In August, DHS Secretary Jeh Johnson called for the agency to review the use of for-profit detention centers to detain immigrants. Johnson’s decision came after the U.S. Department of Justice announced that the Bureau of Prisons would begin phasing out the use of privately-operated facilities to hold people with criminal violations. ICE contracts with many of the same companies.

Roughly 65 percent of immigrants held in Immigration and Customs Enforcement (ICE) custody are detained in facilities operated by private organizations. The GEO Group and CoreCivic — formerly known as the Corrections Corporation of America (CCA) — are the two biggest operators and run nine of out the 10 largest immigration detention facilities. The two companies received $765 million to detain immigrants in 2015.

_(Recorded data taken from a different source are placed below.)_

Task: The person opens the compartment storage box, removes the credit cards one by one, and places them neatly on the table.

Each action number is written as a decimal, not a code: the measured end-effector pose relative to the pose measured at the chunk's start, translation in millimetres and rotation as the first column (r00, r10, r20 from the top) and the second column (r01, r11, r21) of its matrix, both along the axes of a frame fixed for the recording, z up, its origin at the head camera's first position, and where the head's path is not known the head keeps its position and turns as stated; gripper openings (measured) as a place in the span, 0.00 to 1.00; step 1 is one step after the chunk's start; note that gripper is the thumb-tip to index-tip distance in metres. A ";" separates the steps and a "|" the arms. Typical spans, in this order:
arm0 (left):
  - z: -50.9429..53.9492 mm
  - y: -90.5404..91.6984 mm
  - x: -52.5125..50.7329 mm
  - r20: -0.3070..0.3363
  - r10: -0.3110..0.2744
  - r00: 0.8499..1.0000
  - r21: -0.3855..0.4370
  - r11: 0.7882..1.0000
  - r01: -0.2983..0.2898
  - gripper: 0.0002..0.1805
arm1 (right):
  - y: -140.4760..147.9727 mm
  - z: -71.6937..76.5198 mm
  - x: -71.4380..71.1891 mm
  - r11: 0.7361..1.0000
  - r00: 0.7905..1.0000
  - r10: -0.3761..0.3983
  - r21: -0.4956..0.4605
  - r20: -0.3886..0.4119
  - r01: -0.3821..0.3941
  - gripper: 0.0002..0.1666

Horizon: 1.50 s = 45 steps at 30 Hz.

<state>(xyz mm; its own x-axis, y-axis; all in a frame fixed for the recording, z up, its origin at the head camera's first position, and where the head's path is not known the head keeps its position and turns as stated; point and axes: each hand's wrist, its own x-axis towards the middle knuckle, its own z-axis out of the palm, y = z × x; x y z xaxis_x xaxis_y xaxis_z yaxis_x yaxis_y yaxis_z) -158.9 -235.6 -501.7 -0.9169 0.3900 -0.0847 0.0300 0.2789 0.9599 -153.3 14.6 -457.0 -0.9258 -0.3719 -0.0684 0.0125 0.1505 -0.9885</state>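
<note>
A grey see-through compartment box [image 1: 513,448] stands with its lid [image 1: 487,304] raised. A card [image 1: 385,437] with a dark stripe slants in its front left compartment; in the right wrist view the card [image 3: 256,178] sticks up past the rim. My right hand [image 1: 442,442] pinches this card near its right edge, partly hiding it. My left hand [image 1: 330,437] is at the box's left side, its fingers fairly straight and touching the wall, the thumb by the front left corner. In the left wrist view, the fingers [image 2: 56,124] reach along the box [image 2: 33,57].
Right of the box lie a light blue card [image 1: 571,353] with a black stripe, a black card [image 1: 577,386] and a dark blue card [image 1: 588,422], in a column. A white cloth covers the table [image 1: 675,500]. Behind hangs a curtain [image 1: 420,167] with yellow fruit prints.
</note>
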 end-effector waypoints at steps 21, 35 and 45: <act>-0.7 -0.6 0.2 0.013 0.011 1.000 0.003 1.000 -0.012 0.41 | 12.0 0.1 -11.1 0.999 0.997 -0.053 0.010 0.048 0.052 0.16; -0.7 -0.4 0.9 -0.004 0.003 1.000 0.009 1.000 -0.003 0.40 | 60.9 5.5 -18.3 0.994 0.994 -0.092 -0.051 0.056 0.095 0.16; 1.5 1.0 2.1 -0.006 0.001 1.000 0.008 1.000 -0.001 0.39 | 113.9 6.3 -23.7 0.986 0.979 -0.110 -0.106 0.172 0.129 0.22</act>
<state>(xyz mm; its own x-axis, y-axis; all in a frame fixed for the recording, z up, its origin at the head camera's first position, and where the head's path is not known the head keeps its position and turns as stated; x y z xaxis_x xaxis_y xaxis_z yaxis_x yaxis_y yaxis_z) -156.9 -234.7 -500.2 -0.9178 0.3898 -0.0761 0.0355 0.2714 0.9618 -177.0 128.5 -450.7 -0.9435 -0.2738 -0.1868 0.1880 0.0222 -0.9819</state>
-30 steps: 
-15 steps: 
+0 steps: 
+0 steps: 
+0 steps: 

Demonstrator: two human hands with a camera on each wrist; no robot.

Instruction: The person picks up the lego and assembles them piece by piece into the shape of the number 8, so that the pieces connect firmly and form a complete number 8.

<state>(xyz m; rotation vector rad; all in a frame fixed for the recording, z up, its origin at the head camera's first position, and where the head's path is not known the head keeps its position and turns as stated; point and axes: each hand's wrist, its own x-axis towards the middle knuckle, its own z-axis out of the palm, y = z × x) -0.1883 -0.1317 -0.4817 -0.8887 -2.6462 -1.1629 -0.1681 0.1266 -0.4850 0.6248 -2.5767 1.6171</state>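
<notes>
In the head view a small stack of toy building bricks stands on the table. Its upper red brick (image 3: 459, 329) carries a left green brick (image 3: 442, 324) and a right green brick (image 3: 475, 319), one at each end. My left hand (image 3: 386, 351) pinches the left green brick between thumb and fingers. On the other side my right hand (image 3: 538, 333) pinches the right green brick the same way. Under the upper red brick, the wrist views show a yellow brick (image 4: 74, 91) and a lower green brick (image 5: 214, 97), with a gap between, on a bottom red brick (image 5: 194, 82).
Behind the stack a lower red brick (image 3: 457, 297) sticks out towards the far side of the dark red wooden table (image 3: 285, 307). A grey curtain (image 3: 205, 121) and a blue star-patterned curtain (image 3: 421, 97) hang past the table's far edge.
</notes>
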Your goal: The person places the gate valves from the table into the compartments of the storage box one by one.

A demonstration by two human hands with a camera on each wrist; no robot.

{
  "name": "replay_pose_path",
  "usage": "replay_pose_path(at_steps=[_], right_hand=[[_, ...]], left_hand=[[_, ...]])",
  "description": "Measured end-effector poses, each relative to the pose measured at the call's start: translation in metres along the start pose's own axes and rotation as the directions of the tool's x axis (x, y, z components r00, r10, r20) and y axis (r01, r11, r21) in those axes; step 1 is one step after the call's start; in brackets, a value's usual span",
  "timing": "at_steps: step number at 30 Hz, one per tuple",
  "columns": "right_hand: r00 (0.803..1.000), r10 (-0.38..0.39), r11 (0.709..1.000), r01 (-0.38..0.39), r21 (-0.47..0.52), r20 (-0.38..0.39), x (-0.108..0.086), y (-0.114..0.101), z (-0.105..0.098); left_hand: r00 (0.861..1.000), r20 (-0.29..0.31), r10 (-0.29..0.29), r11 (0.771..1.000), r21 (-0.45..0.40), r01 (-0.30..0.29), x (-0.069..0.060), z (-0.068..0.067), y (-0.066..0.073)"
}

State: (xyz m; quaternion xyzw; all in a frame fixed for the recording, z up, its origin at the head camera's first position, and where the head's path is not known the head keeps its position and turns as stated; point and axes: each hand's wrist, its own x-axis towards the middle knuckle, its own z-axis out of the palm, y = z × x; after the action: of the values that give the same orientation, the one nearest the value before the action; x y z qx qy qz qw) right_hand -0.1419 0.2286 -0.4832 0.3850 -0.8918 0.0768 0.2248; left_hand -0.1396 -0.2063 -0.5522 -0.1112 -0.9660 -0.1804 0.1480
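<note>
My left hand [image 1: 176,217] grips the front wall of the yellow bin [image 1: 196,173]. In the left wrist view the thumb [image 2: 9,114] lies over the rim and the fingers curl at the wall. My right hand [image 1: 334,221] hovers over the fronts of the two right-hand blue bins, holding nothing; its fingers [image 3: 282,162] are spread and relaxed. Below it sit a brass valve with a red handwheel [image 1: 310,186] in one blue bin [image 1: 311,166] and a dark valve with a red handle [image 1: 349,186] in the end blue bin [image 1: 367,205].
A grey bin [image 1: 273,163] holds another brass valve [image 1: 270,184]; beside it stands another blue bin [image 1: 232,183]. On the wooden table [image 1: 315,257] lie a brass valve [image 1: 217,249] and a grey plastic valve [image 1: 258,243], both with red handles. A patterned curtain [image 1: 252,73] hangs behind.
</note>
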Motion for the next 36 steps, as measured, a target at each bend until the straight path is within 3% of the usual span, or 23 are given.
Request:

About 41,000 people are currently detained in immigration detention facilities, a sharp rise from 34,000 earlier this year. Advocates have criticized the DHS for maintaining a “detention quota” to ensure that 34,000 beds are filled up on a daily basis, which incentivizes the use of privately-operated detention centers.

Among other reasons for concern, human rights organizations like the Detention Watch Network have long charged that immigrant detainees are given inadequate, sometimes fatal, care in privately-run detention centers. There have been 12 deaths this year in these facilities, with a pair of deaths occurring most recently at the CoreCivic-owned Eloy Detention Center in Arizona on November 27 and the GEO Group-operated South Texas Detention Complex in Texas on November 25.

The full HSAC committee’s unexpected majority endorsement of Fitz’s lone dissenting view may not leave much time for the Obama administration to make drastic changes to end the use of private facilities. Incoming President-elect Donald Trump has vowed to detain and deport anywhere between two and three million “criminal” immigrants after he takes office. He has also supported the use of privately-operated facilities, which could lead to the expansion of detention centers to take in immigrants as they wait for their deportation proceedings.